**Records for this task**
----------
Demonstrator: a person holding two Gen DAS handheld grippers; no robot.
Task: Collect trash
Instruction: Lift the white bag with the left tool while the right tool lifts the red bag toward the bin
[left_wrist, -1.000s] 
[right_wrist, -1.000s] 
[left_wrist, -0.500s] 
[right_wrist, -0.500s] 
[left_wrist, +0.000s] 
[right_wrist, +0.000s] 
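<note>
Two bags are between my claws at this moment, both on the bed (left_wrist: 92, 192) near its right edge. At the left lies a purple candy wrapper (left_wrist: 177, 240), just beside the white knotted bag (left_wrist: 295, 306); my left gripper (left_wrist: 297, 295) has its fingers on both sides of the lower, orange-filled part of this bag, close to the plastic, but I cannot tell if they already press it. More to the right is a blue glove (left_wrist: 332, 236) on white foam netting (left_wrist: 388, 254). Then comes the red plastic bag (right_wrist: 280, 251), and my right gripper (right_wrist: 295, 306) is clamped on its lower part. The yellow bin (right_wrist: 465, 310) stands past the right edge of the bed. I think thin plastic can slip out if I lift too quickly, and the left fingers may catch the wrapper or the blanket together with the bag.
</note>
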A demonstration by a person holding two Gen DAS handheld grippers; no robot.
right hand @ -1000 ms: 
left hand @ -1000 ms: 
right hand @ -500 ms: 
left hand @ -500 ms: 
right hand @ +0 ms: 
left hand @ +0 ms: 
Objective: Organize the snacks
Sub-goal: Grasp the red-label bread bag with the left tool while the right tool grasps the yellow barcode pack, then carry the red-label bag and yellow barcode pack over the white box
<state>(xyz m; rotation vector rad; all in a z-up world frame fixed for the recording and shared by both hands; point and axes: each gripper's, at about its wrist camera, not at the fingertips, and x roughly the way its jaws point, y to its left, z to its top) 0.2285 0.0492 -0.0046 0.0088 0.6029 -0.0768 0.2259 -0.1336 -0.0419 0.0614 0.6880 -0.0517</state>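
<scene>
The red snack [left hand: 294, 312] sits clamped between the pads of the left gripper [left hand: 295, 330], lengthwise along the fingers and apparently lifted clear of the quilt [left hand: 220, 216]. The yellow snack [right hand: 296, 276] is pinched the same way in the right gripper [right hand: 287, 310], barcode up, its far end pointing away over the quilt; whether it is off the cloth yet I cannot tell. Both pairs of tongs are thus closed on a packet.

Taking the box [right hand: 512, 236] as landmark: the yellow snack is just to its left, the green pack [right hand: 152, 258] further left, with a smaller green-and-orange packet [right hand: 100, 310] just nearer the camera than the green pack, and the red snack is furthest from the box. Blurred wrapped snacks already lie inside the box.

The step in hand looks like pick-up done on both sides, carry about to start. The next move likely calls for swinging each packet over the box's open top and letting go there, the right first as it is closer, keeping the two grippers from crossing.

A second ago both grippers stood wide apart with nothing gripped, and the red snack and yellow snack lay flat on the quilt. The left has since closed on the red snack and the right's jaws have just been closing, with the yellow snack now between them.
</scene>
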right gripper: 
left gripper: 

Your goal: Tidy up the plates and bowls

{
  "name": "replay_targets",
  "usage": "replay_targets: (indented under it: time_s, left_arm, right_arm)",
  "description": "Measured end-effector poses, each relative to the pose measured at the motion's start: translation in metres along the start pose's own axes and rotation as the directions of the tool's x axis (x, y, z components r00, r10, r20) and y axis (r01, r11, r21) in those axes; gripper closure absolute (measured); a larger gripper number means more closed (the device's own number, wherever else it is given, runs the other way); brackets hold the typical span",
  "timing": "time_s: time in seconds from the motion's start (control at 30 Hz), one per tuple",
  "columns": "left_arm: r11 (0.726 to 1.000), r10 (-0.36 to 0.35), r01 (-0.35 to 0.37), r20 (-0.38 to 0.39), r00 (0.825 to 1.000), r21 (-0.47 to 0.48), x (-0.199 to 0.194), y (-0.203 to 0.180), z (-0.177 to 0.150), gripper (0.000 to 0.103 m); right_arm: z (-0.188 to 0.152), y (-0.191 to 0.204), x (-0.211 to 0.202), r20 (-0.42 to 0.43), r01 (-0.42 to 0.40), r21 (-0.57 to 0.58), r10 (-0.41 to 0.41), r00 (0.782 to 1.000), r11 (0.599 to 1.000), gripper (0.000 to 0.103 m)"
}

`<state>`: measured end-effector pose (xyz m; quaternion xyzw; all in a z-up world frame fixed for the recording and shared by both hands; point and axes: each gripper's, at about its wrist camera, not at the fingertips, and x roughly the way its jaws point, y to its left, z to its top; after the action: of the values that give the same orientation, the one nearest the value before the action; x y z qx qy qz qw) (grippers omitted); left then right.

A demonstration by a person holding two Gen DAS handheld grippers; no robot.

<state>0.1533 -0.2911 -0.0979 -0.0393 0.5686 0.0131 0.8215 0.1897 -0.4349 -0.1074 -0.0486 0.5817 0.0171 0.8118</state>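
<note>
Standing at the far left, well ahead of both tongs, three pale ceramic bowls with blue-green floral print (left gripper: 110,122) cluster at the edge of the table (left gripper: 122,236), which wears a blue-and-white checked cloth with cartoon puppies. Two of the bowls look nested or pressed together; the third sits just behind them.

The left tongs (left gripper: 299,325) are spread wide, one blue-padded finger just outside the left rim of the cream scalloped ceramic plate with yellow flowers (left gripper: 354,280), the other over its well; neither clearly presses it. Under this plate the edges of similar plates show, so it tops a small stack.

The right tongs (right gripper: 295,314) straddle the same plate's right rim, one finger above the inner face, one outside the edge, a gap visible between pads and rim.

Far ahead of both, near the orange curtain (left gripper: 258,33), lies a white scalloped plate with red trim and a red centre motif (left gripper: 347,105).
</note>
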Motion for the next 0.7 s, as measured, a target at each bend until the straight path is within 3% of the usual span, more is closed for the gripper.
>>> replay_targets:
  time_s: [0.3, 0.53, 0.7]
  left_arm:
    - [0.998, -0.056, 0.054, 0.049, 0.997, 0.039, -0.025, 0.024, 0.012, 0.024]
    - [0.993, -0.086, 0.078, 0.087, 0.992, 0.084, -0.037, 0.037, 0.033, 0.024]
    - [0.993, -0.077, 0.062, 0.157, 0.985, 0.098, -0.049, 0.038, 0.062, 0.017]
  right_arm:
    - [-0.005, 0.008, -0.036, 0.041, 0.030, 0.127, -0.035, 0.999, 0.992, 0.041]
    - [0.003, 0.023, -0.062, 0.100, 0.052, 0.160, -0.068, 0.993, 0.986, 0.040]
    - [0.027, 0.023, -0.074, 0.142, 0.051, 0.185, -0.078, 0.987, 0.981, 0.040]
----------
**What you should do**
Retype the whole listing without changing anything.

**Result for this exercise**
Demonstrator: a person holding two Gen DAS handheld grippers; no robot.
Task: Collect trash
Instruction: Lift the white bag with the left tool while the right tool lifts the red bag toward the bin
[left_wrist, -1.000s] 
[right_wrist, -1.000s] 
[left_wrist, -0.500s] 
[right_wrist, -0.500s] 
[left_wrist, +0.000s] 
[right_wrist, +0.000s] 
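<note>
Two bags are between my claws at this moment, both on the bed (left_wrist: 92, 192) near its right edge. At the left lies a purple candy wrapper (left_wrist: 177, 240), just beside the white knotted bag (left_wrist: 295, 306); my left gripper (left_wrist: 297, 295) has its fingers on both sides of the lower, orange-filled part of this bag, close to the plastic, but I cannot tell if they already press it. More to the right is a blue glove (left_wrist: 332, 236) on white foam netting (left_wrist: 388, 254). Then comes the red plastic bag (right_wrist: 280, 251), and my right gripper (right_wrist: 295, 306) is clamped on its lower part. The yellow bin (right_wrist: 465, 310) stands past the right edge of the bed. I think thin plastic can slip out if I lift too quickly, and the left fingers may catch the wrapper or the blanket together with the bag.
</note>
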A demonstration by a person holding two Gen DAS handheld grippers; no robot.
right hand @ -1000 ms: 
left hand @ -1000 ms: 
right hand @ -500 ms: 
left hand @ -500 ms: 
right hand @ +0 ms: 
left hand @ +0 ms: 
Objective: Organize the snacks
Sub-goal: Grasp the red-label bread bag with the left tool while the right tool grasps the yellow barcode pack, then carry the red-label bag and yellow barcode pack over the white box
<state>(xyz m; rotation vector rad; all in a z-up world frame fixed for the recording and shared by both hands; point and axes: each gripper's, at about its wrist camera, not at the fingertips, and x roughly the way its jaws point, y to its left, z to its top) 0.2285 0.0492 -0.0046 0.0088 0.6029 -0.0768 0.2259 -0.1336 -0.0419 0.0614 0.6880 -0.0517</state>
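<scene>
The red snack [left hand: 294, 312] sits clamped between the pads of the left gripper [left hand: 295, 330], lengthwise along the fingers and apparently lifted clear of the quilt [left hand: 220, 216]. The yellow snack [right hand: 296, 276] is pinched the same way in the right gripper [right hand: 287, 310], barcode up, its far end pointing away over the quilt; whether it is off the cloth yet I cannot tell. Both pairs of tongs are thus closed on a packet.

Taking the box [right hand: 512, 236] as landmark: the yellow snack is just to its left, the green pack [right hand: 152, 258] further left, with a smaller green-and-orange packet [right hand: 100, 310] just nearer the camera than the green pack, and the red snack is furthest from the box. Blurred wrapped snacks already lie inside the box.

The step in hand looks like pick-up done on both sides, carry about to start. The next move likely calls for swinging each packet over the box's open top and letting go there, the right first as it is closer, keeping the two grippers from crossing.

A second ago both grippers stood wide apart with nothing gripped, and the red snack and yellow snack lay flat on the quilt. The left has since closed on the red snack and the right's jaws have just been closing, with the yellow snack now between them.
</scene>
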right gripper: 
left gripper: 

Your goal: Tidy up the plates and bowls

{
  "name": "replay_targets",
  "usage": "replay_targets: (indented under it: time_s, left_arm, right_arm)",
  "description": "Measured end-effector poses, each relative to the pose measured at the motion's start: translation in metres along the start pose's own axes and rotation as the directions of the tool's x axis (x, y, z components r00, r10, r20) and y axis (r01, r11, r21) in those axes; gripper closure absolute (measured); a larger gripper number means more closed (the device's own number, wherever else it is given, runs the other way); brackets hold the typical span",
  "timing": "time_s: time in seconds from the motion's start (control at 30 Hz), one per tuple",
  "columns": "left_arm: r11 (0.726 to 1.000), r10 (-0.36 to 0.35), r01 (-0.35 to 0.37), r20 (-0.38 to 0.39), r00 (0.825 to 1.000), r21 (-0.47 to 0.48), x (-0.199 to 0.194), y (-0.203 to 0.180), z (-0.177 to 0.150), gripper (0.000 to 0.103 m); right_arm: z (-0.188 to 0.152), y (-0.191 to 0.204), x (-0.211 to 0.202), r20 (-0.42 to 0.43), r01 (-0.42 to 0.40), r21 (-0.57 to 0.58), r10 (-0.41 to 0.41), r00 (0.782 to 1.000), r11 (0.599 to 1.000), gripper (0.000 to 0.103 m)"
}

`<state>`: measured end-effector pose (xyz m; quaternion xyzw; all in a z-up world frame fixed for the recording and shared by both hands; point and axes: each gripper's, at about its wrist camera, not at the fingertips, and x roughly the way its jaws point, y to its left, z to its top; after the action: of the values that give the same orientation, the one nearest the value before the action; x y z qx qy qz qw) (grippers omitted); left then right.

A demonstration by a person holding two Gen DAS handheld grippers; no robot.

<state>0.1533 -0.2911 -0.0979 -0.0393 0.5686 0.0131 0.8215 0.1897 -0.4349 -0.1074 -0.0486 0.5817 0.0171 0.8118</state>
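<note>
Standing at the far left, well ahead of both tongs, three pale ceramic bowls with blue-green floral print (left gripper: 110,122) cluster at the edge of the table (left gripper: 122,236), which wears a blue-and-white checked cloth with cartoon puppies. Two of the bowls look nested or pressed together; the third sits just behind them.

The left tongs (left gripper: 299,325) are spread wide, one blue-padded finger just outside the left rim of the cream scalloped ceramic plate with yellow flowers (left gripper: 354,280), the other over its well; neither clearly presses it. Under this plate the edges of similar plates show, so it tops a small stack.

The right tongs (right gripper: 295,314) straddle the same plate's right rim, one finger above the inner face, one outside the edge, a gap visible between pads and rim.

Far ahead of both, near the orange curtain (left gripper: 258,33), lies a white scalloped plate with red trim and a red centre motif (left gripper: 347,105).
</note>
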Motion for the next 0.7 s, as measured, a target at each bend until the straight path is within 3% of the usual span, more is closed for the gripper.
>>> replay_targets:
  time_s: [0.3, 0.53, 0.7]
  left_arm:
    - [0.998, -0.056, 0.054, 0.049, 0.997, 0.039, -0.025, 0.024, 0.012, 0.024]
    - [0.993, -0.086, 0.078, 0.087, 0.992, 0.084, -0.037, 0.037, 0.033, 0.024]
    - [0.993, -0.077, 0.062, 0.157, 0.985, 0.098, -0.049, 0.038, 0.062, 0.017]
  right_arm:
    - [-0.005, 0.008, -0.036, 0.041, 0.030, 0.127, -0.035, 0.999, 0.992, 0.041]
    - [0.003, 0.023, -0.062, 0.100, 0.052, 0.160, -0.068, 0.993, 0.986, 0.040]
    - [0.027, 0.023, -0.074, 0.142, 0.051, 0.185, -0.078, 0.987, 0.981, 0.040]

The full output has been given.